A summary of what to look for when choosing a broker...
A professional website
A broker offering access to a financial market, not an investment service
To see the brokers that I personally trade with, check out my Forex broker guide.
If you want to just jump right in, then you can open free demo trading accounts with my recommend Forex brokers here and here.
Top Tips for Avoiding Scam Trading Educators and Scam Trading Products
Okay, so you now know the key differences between a genuine Forex broker and Forex broker scam. Time to move onto Forex trading educators, trading services and trading products...
Tip #1 - You cannot trade from your phone
An ad, website, post or video that states you can make a ton of money by doing very little is likely a scam. Anything that states you can make a healthy living by trading on your phone is also likely a scam. It's just not possible. If/when it is possible, no one in their right mind would sell the strategy over YouTube ads for a quick buck!
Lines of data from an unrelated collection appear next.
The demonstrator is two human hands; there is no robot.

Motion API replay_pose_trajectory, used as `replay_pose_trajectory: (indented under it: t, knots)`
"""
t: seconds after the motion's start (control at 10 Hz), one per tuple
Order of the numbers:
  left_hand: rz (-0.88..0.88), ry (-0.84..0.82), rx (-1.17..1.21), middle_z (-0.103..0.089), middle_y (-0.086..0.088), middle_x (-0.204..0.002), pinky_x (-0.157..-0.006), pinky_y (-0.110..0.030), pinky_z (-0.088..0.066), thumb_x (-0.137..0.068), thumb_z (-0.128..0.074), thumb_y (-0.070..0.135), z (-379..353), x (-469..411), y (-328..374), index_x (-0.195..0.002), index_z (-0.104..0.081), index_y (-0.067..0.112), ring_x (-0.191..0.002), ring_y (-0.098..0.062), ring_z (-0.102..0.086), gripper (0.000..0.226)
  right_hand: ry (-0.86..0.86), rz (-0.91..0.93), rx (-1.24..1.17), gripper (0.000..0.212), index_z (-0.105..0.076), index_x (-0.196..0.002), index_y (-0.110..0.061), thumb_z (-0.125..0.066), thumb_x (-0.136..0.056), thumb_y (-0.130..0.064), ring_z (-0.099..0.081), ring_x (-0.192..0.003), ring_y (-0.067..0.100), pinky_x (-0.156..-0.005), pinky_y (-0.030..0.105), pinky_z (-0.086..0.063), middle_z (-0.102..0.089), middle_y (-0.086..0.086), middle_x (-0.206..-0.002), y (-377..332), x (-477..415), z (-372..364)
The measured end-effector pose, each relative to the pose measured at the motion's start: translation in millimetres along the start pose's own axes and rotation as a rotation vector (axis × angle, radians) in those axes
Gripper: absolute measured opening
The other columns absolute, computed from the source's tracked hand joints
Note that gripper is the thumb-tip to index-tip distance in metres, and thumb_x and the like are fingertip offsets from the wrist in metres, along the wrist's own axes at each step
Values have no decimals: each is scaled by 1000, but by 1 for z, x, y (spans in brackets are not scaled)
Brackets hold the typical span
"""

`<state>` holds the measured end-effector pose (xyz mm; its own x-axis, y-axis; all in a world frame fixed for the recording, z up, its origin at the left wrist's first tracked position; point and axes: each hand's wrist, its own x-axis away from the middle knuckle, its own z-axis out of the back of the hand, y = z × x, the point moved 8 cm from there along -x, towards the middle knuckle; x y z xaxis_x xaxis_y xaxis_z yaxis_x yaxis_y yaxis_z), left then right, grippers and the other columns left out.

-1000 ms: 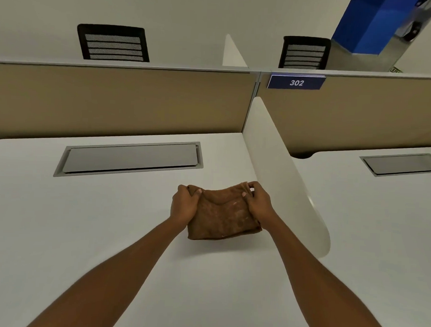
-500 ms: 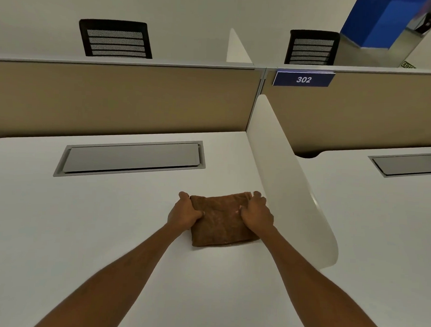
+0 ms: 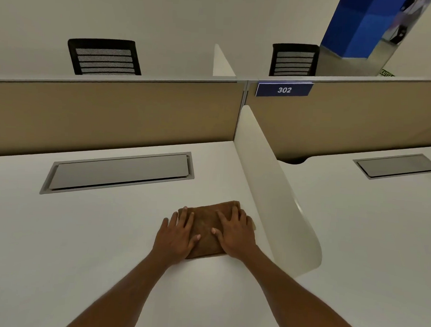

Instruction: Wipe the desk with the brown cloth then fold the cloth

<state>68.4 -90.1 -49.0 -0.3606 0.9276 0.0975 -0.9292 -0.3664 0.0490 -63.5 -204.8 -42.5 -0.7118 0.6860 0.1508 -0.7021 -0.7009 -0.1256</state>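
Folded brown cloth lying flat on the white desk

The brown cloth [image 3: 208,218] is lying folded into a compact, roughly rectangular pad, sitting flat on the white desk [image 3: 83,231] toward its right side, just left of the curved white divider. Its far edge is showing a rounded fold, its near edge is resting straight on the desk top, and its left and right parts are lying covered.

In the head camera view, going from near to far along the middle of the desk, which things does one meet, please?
Left hand and right hand flat on the brown cloth → grey cable tray lid → tan partition → black chair.
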Motion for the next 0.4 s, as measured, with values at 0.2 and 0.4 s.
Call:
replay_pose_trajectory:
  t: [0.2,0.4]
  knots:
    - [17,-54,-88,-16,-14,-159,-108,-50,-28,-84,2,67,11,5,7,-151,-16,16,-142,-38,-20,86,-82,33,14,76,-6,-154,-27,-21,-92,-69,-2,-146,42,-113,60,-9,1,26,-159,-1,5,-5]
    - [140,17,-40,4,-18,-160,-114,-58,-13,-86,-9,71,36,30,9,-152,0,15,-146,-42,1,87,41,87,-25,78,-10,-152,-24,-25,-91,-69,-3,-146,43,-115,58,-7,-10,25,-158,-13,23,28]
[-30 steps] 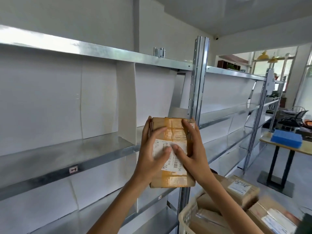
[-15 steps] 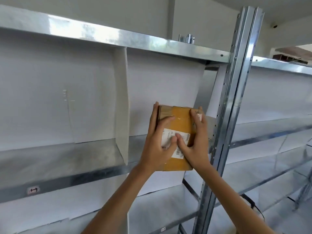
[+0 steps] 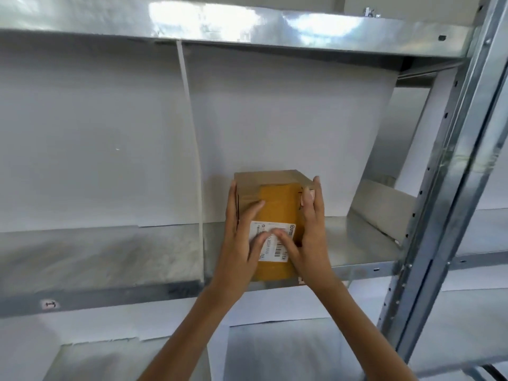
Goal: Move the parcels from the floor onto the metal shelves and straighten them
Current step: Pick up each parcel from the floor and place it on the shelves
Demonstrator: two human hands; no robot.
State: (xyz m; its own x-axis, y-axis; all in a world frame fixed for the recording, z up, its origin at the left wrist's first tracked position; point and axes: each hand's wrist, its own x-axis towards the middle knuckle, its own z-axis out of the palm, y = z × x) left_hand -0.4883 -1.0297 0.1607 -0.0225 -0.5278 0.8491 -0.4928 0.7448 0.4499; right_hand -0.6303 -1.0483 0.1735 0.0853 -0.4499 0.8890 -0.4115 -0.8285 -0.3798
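Note:
A small cardboard parcel with yellow tape and a white shipping label sits on the metal shelf, just right of a thin white divider. My left hand grips its left side, thumb laid across the label. My right hand grips the right side, thumb on the label too. The parcel's front end is near the shelf's front lip. Its rear is close to the white back panel.
A steel upright post rises at the right. Another shelf runs overhead. A lower shelf lies beneath. White panels line the back of each bay.
Both hands carried the parcel up and forward from chest height onto the shelf. The view moved closer, so the floor parcels are out of sight.

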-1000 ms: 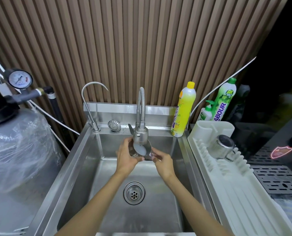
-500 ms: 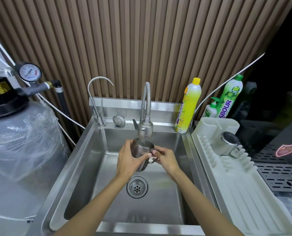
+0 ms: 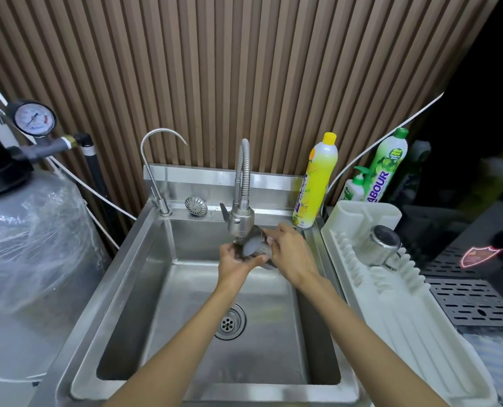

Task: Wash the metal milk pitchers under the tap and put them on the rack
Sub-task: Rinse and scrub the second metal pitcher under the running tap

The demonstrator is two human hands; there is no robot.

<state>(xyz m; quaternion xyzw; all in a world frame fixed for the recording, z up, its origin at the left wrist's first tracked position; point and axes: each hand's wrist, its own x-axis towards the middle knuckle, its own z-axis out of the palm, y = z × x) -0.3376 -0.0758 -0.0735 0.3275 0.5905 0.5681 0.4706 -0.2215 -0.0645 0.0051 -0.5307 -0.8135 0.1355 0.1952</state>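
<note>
A small metal milk pitcher [image 3: 252,244] lies tilted on its side right under the flexible tap [image 3: 240,212], over the steel sink [image 3: 132,292]. My right hand [image 3: 288,254] grips its body from the right. My left hand [image 3: 235,261] cups it from below left, fingers at its round end. Water seems to run over it. A second metal pitcher [image 3: 381,248] lies on its side at the far end of the white drying rack [image 3: 420,327], handle toward me.
A yellow soap bottle [image 3: 316,183] and two green ones [image 3: 386,168] stand behind the sink's right corner. A thin gooseneck tap [image 3: 156,171] and a loose strainer [image 3: 195,205] sit on the back ledge. A wrapped tank [image 3: 30,245] stands left; a black grille [image 3: 473,304] lies right.
The pitcher went from upright in both hands to tipped on its side under the spout. My right hand moved up over its body; my left dropped beneath it.
</note>
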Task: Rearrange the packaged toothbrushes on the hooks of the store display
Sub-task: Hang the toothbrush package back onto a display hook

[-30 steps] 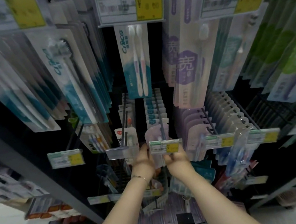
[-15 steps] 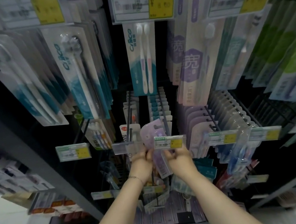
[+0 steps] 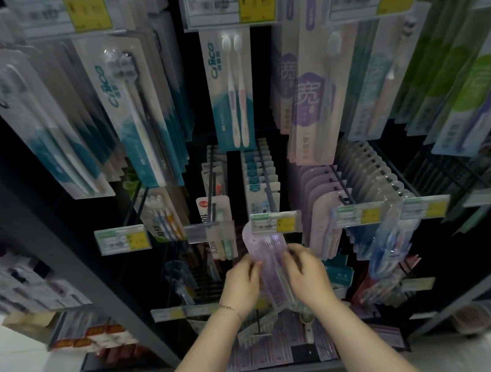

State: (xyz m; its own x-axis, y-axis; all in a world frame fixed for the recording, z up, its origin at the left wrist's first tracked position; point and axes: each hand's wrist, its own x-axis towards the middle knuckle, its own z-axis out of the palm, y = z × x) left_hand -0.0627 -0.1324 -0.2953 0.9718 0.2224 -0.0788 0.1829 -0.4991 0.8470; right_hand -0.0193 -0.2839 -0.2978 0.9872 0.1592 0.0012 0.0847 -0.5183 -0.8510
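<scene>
Lower centre of frame: my left hand (image 3: 243,282) and right hand (image 3: 308,275) are side by side with fingers curled, each pinching one long edge of a lilac toothbrush pack (image 3: 265,247). The pack stands upright between them. Its rounded top sits just under the price tag (image 3: 275,222) at the front end of the centre hook (image 3: 266,179). The tag hides the hang-hole, so I cannot tell whether it is on the wire or free.

Beneath my wrists, the lower packs (image 3: 255,325) lie at odd angles.

Behind the tag, the centre hook carries teal-headed packs (image 3: 256,171), not lilac. The next hook to the right holds a row of lilac packs (image 3: 318,187) like mine, so that is likely where this one belongs.

Top of frame, farthest: the twin-brush pack (image 3: 234,91) and its neighbours hang in straight files.

Judgement: mid-task. One pack is in hand and not yet rehung, and the lower tier probably needs sorting after it.
</scene>
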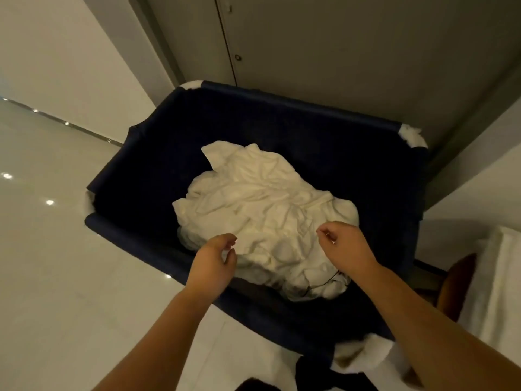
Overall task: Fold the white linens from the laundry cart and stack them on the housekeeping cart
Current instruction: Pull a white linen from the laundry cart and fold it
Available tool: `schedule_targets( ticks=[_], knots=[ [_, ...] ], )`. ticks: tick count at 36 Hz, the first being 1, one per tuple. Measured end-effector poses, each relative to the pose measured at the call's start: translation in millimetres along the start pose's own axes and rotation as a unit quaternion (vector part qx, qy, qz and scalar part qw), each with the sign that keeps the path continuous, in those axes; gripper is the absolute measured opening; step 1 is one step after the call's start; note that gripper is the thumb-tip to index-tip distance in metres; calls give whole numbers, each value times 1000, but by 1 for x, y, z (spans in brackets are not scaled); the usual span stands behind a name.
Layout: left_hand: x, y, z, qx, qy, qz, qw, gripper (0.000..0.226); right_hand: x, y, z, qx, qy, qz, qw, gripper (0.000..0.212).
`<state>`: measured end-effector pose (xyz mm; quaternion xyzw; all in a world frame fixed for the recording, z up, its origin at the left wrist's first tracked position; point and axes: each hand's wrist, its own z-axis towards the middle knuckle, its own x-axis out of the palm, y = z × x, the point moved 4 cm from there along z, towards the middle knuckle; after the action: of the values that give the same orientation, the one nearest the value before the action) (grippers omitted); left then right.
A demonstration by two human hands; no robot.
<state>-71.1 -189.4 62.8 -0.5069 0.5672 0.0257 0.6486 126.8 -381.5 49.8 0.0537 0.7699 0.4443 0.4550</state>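
Grey door (352, 52) (shut), glossy pale floor (42, 263) at left.

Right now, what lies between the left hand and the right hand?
Only the crumpled white linens in the dark laundry cart lie between left hand and right hand, as the head view shows.

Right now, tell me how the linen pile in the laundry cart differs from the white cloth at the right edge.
The linen pile is crumpled and heaped; the white cloth lies smooth. The pile sits inside the dark blue laundry cart; the cloth lies outside it, cut off by the frame edge. Both are white.
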Motion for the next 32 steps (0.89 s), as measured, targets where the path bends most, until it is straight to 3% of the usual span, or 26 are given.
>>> schedule_targets(
  ticks=[8,16,20,32],
  knots=[
    [10,31,73,26,48,9,998,30,30,-8,49,58,14,-25,998,16],
    [50,104,188,86,116,64,987,33,116,-25,110,109,33,-83,990,16],
    [83,145,237,135,147,96,975,34,165,-39,140,153,10,-69,986,17],
    [183,244,320,222,206,231,925,53,254,-97,162,226,56,-90,968,20]
  ],
)
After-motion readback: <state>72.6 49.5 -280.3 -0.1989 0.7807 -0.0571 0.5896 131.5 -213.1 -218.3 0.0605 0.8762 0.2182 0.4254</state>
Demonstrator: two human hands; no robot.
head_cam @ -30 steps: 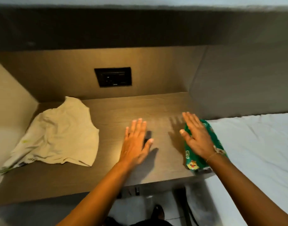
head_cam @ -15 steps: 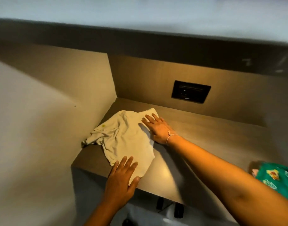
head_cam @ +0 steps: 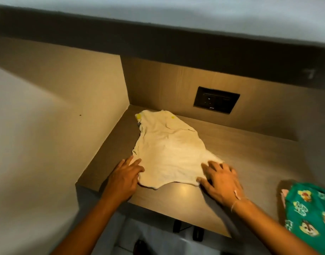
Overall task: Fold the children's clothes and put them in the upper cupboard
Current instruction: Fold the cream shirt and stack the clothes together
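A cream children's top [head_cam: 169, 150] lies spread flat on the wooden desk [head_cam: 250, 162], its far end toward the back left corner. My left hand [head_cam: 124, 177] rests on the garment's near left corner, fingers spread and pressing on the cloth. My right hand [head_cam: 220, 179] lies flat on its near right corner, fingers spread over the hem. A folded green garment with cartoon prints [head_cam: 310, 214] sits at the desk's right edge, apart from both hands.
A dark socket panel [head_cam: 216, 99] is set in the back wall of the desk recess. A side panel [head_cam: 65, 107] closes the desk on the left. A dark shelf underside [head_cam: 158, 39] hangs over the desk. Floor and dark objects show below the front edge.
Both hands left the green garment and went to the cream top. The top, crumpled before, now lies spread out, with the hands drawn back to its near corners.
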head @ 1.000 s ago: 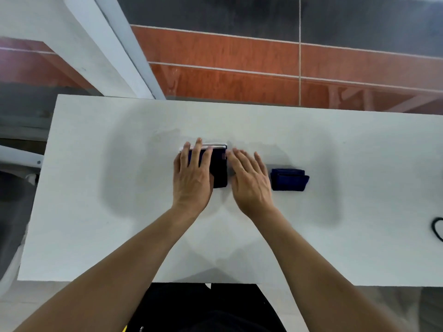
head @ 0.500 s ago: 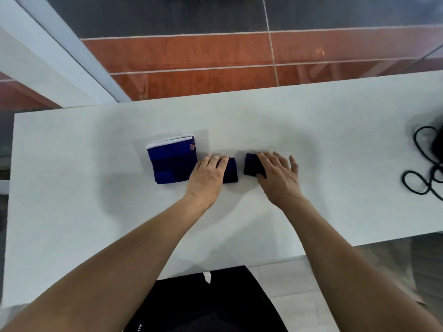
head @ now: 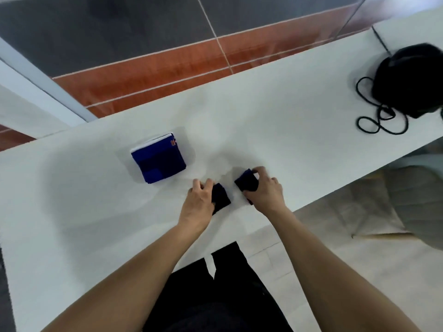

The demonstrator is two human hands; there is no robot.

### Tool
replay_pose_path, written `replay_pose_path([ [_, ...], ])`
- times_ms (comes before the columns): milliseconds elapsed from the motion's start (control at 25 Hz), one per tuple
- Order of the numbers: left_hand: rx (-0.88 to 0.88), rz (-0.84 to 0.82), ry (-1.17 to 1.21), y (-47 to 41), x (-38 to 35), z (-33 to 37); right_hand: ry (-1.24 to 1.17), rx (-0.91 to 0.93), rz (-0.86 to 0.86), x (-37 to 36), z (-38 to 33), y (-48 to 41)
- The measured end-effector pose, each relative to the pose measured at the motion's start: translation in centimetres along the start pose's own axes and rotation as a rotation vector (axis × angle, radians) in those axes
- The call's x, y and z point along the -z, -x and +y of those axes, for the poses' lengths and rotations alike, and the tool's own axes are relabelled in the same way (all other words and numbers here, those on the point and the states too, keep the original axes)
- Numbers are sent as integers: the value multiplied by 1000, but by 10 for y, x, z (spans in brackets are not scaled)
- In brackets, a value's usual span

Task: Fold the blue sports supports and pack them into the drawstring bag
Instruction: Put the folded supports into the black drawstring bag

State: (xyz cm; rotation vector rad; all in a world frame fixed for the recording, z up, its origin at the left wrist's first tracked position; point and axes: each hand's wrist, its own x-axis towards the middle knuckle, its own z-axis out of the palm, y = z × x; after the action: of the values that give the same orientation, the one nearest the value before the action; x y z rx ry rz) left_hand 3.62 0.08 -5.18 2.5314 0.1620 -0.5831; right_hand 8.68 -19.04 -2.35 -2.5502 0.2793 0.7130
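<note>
A folded blue support [head: 159,160] with a white edge lies flat on the white table [head: 275,130], left of both hands. My left hand [head: 199,202] grips a small dark blue support [head: 221,197] near the table's front edge. My right hand [head: 263,189] curls round a second small dark blue support [head: 245,182] just to the right. A narrow gap separates the two small supports. The black drawstring bag [head: 410,82] sits at the far right of the table, its black cord [head: 378,121] looped in front of it.
The table's front edge runs diagonally close under my hands. Beyond the back edge are red and grey floor tiles. A grey cushioned seat [head: 417,202] stands below the table's right end.
Both hands left the large folded support and moved right onto the small dark one. It now shows as two small pieces, one gripped in each hand. The view swung right, revealing the bag.
</note>
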Motion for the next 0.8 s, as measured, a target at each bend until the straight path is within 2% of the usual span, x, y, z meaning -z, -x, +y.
replay_pose_path([
  [120, 76, -64, 238, 14, 4, -3, -164, -121, 2, -6, 15, 32],
  [200, 68, -96, 327, 22, 5, 3, -316, -153, 73, -6, 28, 52],
  [360, 45, -116, 350, 31, 8, 24, -394, -171, 177, 6, 51, 81],
  [520, 44, -146, 351, 30, 11, 53, -425, -168, 161, 20, 65, 87],
  [800, -57, -96, 444, 16, -1, 168, -541, -76, 205, 99, 116, 74],
])
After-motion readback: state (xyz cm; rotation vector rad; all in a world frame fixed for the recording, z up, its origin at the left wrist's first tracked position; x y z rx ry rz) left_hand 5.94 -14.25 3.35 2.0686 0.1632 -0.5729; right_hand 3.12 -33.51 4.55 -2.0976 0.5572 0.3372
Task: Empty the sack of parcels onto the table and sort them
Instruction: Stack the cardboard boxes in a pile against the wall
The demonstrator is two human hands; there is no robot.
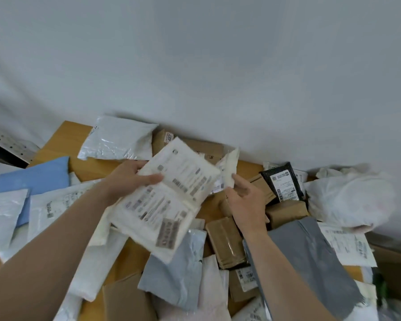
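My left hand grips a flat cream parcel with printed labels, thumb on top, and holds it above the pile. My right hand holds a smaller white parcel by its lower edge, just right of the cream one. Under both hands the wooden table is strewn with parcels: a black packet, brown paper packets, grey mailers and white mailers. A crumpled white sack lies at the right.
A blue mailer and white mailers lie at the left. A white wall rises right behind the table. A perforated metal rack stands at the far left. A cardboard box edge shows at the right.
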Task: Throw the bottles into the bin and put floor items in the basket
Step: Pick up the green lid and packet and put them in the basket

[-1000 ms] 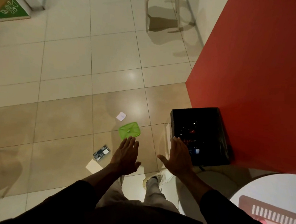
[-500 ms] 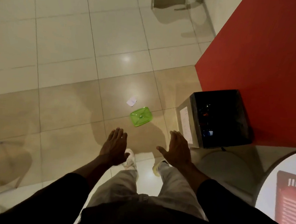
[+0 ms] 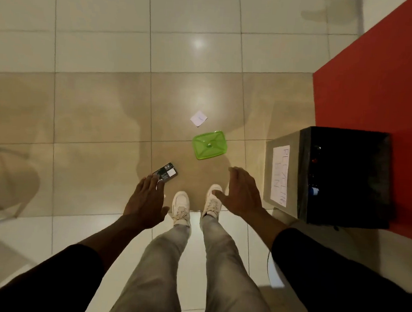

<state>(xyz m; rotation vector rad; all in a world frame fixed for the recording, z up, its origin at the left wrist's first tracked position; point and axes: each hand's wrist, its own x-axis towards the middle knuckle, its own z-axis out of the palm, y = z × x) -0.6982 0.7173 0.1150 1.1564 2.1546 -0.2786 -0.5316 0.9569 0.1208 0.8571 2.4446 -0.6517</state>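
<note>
left hand (image 3: 145, 200): spread, fingertips over card (image 3: 166, 173) edge | right hand (image 3: 242, 195): spread, beside bin (image 3: 345, 177) | lid (image 3: 209, 145): ahead, between hands, on floor

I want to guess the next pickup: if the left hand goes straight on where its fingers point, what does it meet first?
Probably the small dark card on the floor, just beyond the left hand; the hand's height above it is unclear.
</note>
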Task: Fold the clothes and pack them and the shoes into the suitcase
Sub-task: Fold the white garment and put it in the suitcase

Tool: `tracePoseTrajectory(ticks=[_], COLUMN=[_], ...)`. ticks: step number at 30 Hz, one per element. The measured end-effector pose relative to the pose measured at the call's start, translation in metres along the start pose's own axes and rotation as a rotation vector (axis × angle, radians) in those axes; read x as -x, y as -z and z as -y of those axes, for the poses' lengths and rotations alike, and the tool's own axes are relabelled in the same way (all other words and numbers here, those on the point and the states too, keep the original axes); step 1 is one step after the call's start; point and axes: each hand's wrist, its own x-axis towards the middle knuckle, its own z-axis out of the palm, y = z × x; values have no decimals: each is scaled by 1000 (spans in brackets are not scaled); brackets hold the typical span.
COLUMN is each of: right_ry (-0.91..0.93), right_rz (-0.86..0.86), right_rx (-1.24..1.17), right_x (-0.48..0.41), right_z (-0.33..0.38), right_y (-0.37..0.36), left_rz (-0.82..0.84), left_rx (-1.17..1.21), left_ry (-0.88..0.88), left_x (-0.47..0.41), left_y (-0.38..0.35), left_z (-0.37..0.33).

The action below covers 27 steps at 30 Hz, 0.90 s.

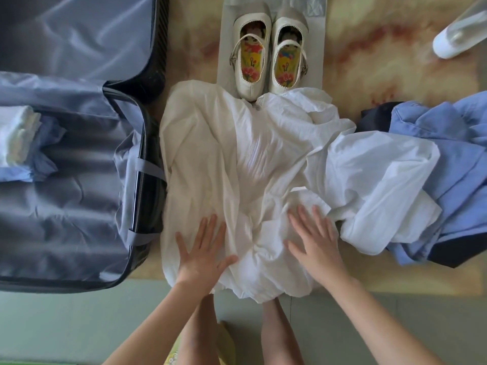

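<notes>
A white garment [245, 159] lies spread and wrinkled on the table in the middle of the view. My left hand [203, 248] presses flat on its lower left part with fingers spread. My right hand [313, 241] lies flat on its lower right part, fingers straight. A pair of cream strap shoes [268, 56] with colourful insoles stands just beyond the garment. The open suitcase [147, 159] lies at the left, with folded white and blue clothes [21, 143] inside. More blue and dark clothes [442, 164] are heaped at the right, under the garment's right edge.
A grey mat [316, 48] lies under the shoes. A clear bottle with a white cap [456, 35] lies at the top right. The table's near edge runs just below my hands, with the green floor and my legs beneath it.
</notes>
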Motion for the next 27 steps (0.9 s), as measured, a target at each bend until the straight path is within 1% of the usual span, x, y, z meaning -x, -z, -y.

Wake-up. Don't get sucked into these false claims. You and your wallet are only going to get hurt.
Tip #2 - Find an educator that actually trades
Any Forex educators that travel the world to provide training workshops and spend most of their time in webinars and uploading YouTube videos are likely not trading - their time is being spent running their Forex education business instead.
Find someone that legitimately trades the markets and is a bona fide trader. Find someone that provides live trading videos and is mostly based at their trading desk because they are actually trading.
Tip #3 - Find an educator that has verified trading results
If a trader is profitable, it is easy to provide a proven track record. This can be done using third party verification, such as myfxbook or Forex Factory. A luxurious sportscar or a screenshot of a few profitable trades is not enough to prove how successful a trader is.
Traders that cannot provide third party verification (such as stock traders), can provide account statements and brokerage reports - there is always a way to provide proof of a traders performance and the results of a strategy.
This tip is applicable for Forex trading courses, trading signals, trading robots, EA's, indicators and any other trading related products or services.
Tip #4 - Use your common sense
If something doesn't feel right, then trust your judgement. Don't get sucked into something that sounds too good to be true - because it likely is too good to be true.
Tip #5 - Forex trading is NOT 'get rich quick'
Trading the Forex markets is not a quick way to get rich... Trading takes time, effort and patience. Anyone that promotes trading as a 'get rich quick' scheme, does not have your best interests at heart.
An honest educator will be real with you, especially when it comes to capital, returns and performance.
A summary of what to look for when choosing a Forex educator...
Someone that actually trades
Someone not promoting large returns with little effort
Top Tips for Avoiding Counterfeit Educators
Have you received messages over social media encouraging you to sign up to a trading or investing service? Perhaps you've been contacted by a trading educator?
Tip #1 - Do not speak to educators over social media, especially if they contact
This is really the only tip you need, as it solves the problem...
There are scammers that will create social media accounts that counterfeit real trading educators - the username is usually very similar and the posts are usually identical. The counterfeit accounts are used to contact potential victims through private messaging. These messages often contain some sort of offer to buy trading signals or to invest in some sort of scheme. The victim signs-up and never sees their money again.
The answer to all this nonsense is simple - don't speak to trading educators over social media!
Tip #2 - Use the social media accounts linked to the educators website
If you are going to follow and contact educators by social media, then it's best to use the links provided on the educators website. This will ensure that you directed to the correct social media account, not a counterfeit scam account.
Please, please, please read all of the above. Do some research. If somethings sounds too good, it is likely not true. Use your common sense.